Records from a data source
>>>>>
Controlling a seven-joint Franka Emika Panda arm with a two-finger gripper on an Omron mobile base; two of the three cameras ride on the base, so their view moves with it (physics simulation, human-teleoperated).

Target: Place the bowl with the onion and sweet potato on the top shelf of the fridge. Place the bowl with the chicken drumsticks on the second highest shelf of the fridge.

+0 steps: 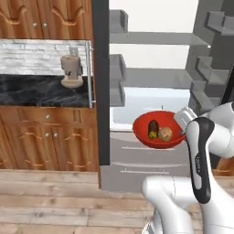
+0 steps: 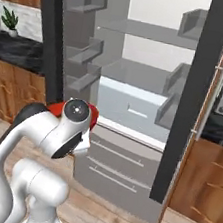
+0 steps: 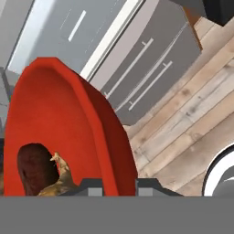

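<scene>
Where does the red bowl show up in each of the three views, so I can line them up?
Left base view: red bowl at centre, before the open fridge, onion and sweet potato inside.
Right base view: a red sliver behind the arm's joint, lower left.
Hand view: its rim spans the left half.
Shared landmark: the fridge's lower drawers.

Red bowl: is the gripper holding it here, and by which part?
Yes. The gripper holds the red bowl by its rim, a fingertip on each side of the wall, with the sweet potato and onion inside.
</scene>
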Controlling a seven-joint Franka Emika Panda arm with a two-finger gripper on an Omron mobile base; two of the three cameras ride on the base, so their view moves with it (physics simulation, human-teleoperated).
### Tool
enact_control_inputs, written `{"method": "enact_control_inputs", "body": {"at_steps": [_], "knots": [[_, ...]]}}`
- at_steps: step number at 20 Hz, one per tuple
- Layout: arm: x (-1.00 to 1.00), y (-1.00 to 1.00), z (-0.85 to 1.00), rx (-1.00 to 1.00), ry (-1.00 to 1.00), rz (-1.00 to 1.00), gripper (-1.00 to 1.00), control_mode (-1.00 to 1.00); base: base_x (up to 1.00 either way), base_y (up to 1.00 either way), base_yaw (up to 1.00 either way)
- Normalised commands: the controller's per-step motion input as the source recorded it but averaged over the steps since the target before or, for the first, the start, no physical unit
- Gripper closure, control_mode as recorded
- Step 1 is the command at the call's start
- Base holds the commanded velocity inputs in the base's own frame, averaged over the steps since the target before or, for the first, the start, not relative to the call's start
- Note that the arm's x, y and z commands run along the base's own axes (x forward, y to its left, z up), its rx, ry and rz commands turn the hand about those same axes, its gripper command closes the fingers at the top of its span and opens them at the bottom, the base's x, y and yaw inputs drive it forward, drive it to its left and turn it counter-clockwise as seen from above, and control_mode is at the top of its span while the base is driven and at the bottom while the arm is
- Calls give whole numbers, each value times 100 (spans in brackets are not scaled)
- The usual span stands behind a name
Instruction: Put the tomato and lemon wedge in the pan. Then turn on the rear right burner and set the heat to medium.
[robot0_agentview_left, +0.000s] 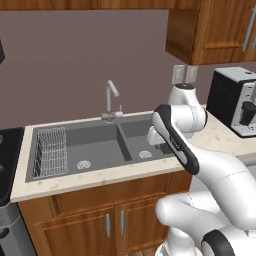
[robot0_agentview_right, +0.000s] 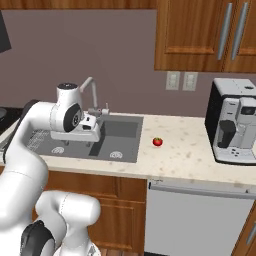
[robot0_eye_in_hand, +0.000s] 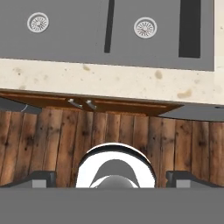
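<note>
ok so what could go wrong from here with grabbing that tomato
The tomato is a small round ball alone on the bare counter right of the sink; a slightly off-centre pinch could roll it away, perhaps into the basin. The open gripper hangs over the sink, so it has to cross sideways with the faucet close behind it. The coffee machine could crowd a wide swing.

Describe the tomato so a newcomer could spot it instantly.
Start at the black-and-silver coffee machine on the speckled beige counter, right of the grey double sink. Between sink and machine, alone on bare counter, sits the small, round, glossy red tomato. It is the only red thing there.
</note>
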Motion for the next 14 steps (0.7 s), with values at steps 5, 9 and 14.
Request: {"method": "enact_control_inputs", "body": {"at_steps": [5, 9, 14], "knots": [[0, 0, 0, 0, 0, 0, -100, -100, 0, -2, 0], [12, -10, 0, 0, 1, 0, -100, -100, 0, 0, 0], [27, -47, -2, 3, 7, 0, -100, -100, 0, 0, 0]]}}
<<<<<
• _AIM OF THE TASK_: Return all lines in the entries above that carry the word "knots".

• _THE COMPLETED TASK_:
enact_control_inputs, written `{"method": "enact_control_inputs", "body": {"at_steps": [_], "knots": [[_, ...]]}}`
Request: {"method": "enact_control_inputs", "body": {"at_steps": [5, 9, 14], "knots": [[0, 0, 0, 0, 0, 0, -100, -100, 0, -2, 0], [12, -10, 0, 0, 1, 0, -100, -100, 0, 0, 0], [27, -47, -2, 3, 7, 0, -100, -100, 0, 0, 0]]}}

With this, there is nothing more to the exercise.